You tried to cry yourself but you couldn’t. You did not really know this brother of yours. You were just five when he left home for the university. His visits then were rare and short but when you turned seven, he stopped visiting. And since then your parents shielded you from him and his ‘negative influence’. He was never allowed to visit the house. You saw him again at your father’s funeral two years ago. Your mum was pulling his shirt and cursing. Your uncle separated them while your sisters begged him in a voice that sounded like a command to leave. But still you felt guilty for not crying. You desperately wanted your eyes wet. You needed those tears to wash off your guilt for feeling nothing. Or maybe you felt something. A kind of sadness common to the feeling you get when you lose something like a phone. He was your brother, you weren’t supposed to feel sad, you were to grief his death.
Days later your family’s name was pulled out of the mud. Your brother had not been part of the robbery. Some police officers visited your house, they apologized to your mother and asked her to go ahead and claim his body from the mortuary. You expected her to get angry, to bark at them and ask them to leave your house, instead she served them malt and chin-chin.
Weeks after the visit of the policemen, your brother had still not been buried. You wanted to ask why but you did not want to annoy your mother. Maybe she was planning a lavish funeral for him. You seriously doubted that.
And then there was a call. Your mother left the sitting room where she was watching a Mexican soap opera to take it. You decided to listen.
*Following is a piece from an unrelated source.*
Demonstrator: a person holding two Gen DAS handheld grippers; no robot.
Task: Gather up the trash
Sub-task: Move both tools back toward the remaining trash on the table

Your brother’s name was mentioned and your mum confirmed she was donating his corpse as a cadaver to the teaching hospital. You did not know the word ‘cadaver’. You quickly looked it up the dictionary on your phone.
“Mum, you are going to offer up Ekene to a bunch of silly students to dissect and assault, giggle at and get frightened over.” It was more of a question than a statement.
Your mum walks past you to the sofa, her eyes back to the television.
“He is my brother, your son. You can’t do that to him”.